KATURI NEWS – Pergerakan nilai tukar rupiah terhadap dolar AS pada penutupan perdagangan di Jakarta, Kamis (5/3/2026), mengalami pelemahan tipis sebesar 13 poin atau 0,08 persen, menurun menjadi Rp16.905 per dolar AS dari penutupan sebelumnya di level Rp16.892 per dolar AS. Pelemahan ini dipengaruhi oleh gejolak geopolitik yang terus meningkat di Timur Tengah, khususnya risiko konflik terbuka antara Amerika Serikat dan Israel dengan Iran.
Analis dari Bank Woori Saudara, Rully Nova, menjelaskan bahwa tren penguatan indeks dolar AS juga menjadi faktor pendorong pelemahan rupiah. Hingga Kamis, indeks dolar bergerak mendekati angka 100, menandakan mata uang AS masih diminati investor global sebagai safe haven di tengah ketidakpastian geopolitik. Menurut Rully, “Pelemahan rupiah pada perdagangan hari ini dipengaruhi oleh tren peningkatan indeks dollar yang masih berlanjut terus mendekati 100, masih dipengaruhi risiko perang terbuka AS-Israel dan Iran.”

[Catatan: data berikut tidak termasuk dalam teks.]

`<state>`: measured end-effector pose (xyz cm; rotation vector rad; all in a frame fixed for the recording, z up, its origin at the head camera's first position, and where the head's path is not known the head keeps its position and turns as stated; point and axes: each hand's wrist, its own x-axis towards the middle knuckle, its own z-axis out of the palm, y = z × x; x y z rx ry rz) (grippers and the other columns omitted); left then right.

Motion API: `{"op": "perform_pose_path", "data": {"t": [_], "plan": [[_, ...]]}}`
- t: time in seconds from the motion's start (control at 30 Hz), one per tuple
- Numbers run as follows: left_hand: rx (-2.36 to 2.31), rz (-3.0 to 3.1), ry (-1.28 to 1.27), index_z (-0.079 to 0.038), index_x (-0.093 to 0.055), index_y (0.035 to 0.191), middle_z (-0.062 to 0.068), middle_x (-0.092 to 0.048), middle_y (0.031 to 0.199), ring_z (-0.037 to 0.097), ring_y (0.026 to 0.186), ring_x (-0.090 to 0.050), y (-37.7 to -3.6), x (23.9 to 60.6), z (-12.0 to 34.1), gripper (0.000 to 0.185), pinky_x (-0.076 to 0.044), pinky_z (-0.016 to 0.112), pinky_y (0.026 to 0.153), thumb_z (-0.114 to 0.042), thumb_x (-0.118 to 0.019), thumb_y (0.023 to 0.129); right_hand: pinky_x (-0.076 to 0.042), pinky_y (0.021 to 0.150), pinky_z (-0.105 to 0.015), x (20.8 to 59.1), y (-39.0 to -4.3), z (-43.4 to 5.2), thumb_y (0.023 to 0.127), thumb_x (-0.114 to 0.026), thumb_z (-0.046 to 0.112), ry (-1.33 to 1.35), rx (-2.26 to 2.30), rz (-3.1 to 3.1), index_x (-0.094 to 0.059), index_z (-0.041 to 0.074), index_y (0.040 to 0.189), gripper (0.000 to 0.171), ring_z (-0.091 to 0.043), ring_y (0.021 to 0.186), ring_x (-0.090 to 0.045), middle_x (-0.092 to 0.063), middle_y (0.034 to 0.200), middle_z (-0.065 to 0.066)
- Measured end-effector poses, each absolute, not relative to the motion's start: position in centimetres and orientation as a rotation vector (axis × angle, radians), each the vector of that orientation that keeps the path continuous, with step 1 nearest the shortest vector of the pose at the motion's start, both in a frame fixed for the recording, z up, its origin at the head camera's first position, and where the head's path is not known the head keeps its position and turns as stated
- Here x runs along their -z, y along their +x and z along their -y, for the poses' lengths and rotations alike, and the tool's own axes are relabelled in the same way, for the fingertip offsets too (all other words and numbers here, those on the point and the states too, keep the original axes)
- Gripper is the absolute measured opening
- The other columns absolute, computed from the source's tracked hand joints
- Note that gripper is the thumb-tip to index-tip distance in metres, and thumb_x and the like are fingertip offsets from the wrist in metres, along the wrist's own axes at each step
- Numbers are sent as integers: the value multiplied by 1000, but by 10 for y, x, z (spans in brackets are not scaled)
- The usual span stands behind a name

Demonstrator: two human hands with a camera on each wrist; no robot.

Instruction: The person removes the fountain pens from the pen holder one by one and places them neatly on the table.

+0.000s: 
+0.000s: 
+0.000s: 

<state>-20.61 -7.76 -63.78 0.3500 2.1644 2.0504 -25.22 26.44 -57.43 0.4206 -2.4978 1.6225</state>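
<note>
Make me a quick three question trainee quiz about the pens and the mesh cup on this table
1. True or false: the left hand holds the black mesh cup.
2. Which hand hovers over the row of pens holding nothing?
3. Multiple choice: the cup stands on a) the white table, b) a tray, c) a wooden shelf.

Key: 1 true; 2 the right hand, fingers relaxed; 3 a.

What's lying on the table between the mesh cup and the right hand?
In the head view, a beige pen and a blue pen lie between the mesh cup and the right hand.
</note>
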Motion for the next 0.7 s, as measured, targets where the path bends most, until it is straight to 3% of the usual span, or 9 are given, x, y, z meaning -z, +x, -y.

Ketegangan geopolitik muncul setelah serangan gabungan Amerika Serikat dan Israel terhadap Iran yang menewaskan Pemimpin Tertinggi Iran, Ayatollah Ali Khamenei, serta menimbulkan korban jiwa ribuan orang. Respons Iran pun meningkat, dengan serangan rudal balasan terhadap wilayah Israel dan fasilitas militer AS di Timur Tengah. Situasi ini menciptakan ketidakpastian yang signifikan bagi pasar finansial global, termasuk pasar valuta asing di Indonesia.
Selain faktor geopolitik, sentimen investor juga dipengaruhi oleh pernyataan pejabat Iran terkait hubungan mereka dengan Amerika Serikat. Mohammad Mokhber, ajudan mendiang Pemimpin Tertinggi Ali Khamenei, menyatakan pada Rabu (4/3) bahwa Iran tidak memiliki niat untuk mengadakan perundingan dengan AS dan menegaskan akan melanjutkan permusuhan di antara kedua negara. Pernyataan ini memperkuat pandangan bahwa eskalasi konflik dapat berlanjut, yang secara langsung mempengaruhi persepsi risiko di pasar keuangan.
Pelemahan rupiah terhadap dolar AS juga mencerminkan kecenderungan investor global untuk mencari aset yang lebih aman saat ketegangan internasional meningkat. Dolar AS, sebagai mata uang cadangan utama dunia, cenderung menguat ketika ada risiko geopolitik, sementara mata uang emerging market, termasuk rupiah, mengalami tekanan jual. Fenomena ini sejalan dengan dinamika pasar global, di mana ketidakpastian politik dan militer sering memicu volatilitas tinggi di pasar valuta asing.
Dampak pelemahan rupiah ini tidak hanya terlihat pada perdagangan harian, tetapi juga memiliki implikasi lebih luas bagi perekonomian Indonesia. Nilai tukar yang melemah dapat meningkatkan biaya impor, khususnya bahan baku dan energi, sehingga berpotensi mempengaruhi harga barang dan inflasi domestik. Sementara itu, bagi pelaku usaha yang memiliki utang dalam dolar AS, depresiasi rupiah bisa meningkatkan beban pembayaran.
Meski begitu, pelemahan sebesar 0,08 persen masih tergolong moderat, dan pasar menunggu perkembangan lebih lanjut terkait situasi di Timur Tengah serta langkah diplomasi internasional untuk meredakan ketegangan. Pemerintah dan otoritas moneter Indonesia biasanya memantau kondisi geopolitik secara intensif, sekaligus menyiapkan langkah-langkah stabilisasi bila diperlukan, termasuk intervensi pasar valuta asing atau kebijakan makroprudensial.
Secara keseluruhan, pergerakan rupiah pada Kamis mencerminkan kombinasi tekanan eksternal dari risiko geopolitik dan penguatan dolar AS. Para analis memproyeksikan bahwa volatilitas rupiah masih akan tinggi dalam beberapa hari ke depan, menunggu arah perkembangan konflik di Timur Tengah serta respons pasar global terhadap risiko perang terbuka yang berkelanjutan.